Analytical GEMM Solution Selection

These details have not been verified by PyPI

Project links

Project description

Origami

Origami is a fast, analytical, deterministic model for selecting optimal GEMM (General Matrix Multiply) kernel configurations on AMD GPUs. Instead of expensive autotuning, Origami analytically estimates kernel performance by modeling compute and memory latencies to select the best tile size, occupancy, and workgroup mapping for your problem.

Installation

Requires: ROCm/HIP installed on your system.

pip install rocm-origami

Quick Start

Predict the Best GEMM Configuration

Given a set of candidate tile configurations, Origami selects the one with the lowest predicted latency:

import origami

# Detect your GPU
hardware = origami.get_hardware_for_device(0)

# Define the GEMM problem: D = A^T @ B, where A and B are 4096x4096 FP16 matrices
problem = origami.problem_t()
problem.size = origami.dim3_t(4096, 4096, 4096)  # M, N, K
problem.batch = 1
problem.a_transpose = origami.transpose_t.T
problem.b_transpose = origami.transpose_t.N
problem.a_dtype = origami.data_type_t.Half
problem.b_dtype = origami.data_type_t.Half
problem.c_dtype = origami.data_type_t.Half
problem.d_dtype = origami.data_type_t.Half
problem.mi_dtype = origami.data_type_t.Half

# Define candidate configurations (tile sizes + matrix instruction + occupancy)
configs = []
for mt_m, mt_n, mt_k in [(128, 128, 32), (256, 128, 64), (64, 64, 128)]:
    cfg = origami.config_t()
    cfg.mt = origami.dim3_t(mt_m, mt_n, mt_k)
    cfg.mi = origami.dim3_t(16, 16, 16)
    cfg.occupancy = 2
    configs.append(cfg)

# Select the best configuration
best = origami.select_config(problem, hardware, configs)
print(f"Best tile: {best.config.mt.m}x{best.config.mt.n}x{best.config.mt.k}")
print(f"Predicted latency: {best.latency:.2f}")

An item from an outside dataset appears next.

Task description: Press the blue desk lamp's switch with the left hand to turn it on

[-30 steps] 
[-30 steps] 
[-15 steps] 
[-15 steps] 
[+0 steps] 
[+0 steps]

Get Latency Predictions for All Configurations

Rank all candidate configurations by predicted performance:

import origami

hardware = origami.get_hardware_for_device(0)

problem = origami.problem_t()
problem.size = origami.dim3_t(8192, 8192, 8192)
problem.batch = 1
problem.a_transpose = origami.transpose_t.T
problem.b_transpose = origami.transpose_t.N
problem.a_dtype = origami.data_type_t.Half
problem.b_dtype = origami.data_type_t.Half
problem.c_dtype = origami.data_type_t.Half
problem.d_dtype = origami.data_type_t.Half
problem.mi_dtype = origami.data_type_t.Half

# Build a config list
configs = []
for mt_m, mt_n, mt_k, occ in [
    (128, 128, 32, 2), (256, 128, 64, 1), (64, 64, 128, 2),
    (256, 256, 64, 1), (128, 256, 32, 2), (64, 128, 64, 2),
]:
    cfg = origami.config_t()
    cfg.mt = origami.dim3_t(mt_m, mt_n, mt_k)
    cfg.mi = origami.dim3_t(16, 16, 16)
    cfg.occupancy = occ
    configs.append(cfg)

# Rank all configs by latency (best first)
ranked = origami.rank_configs(problem, hardware, configs)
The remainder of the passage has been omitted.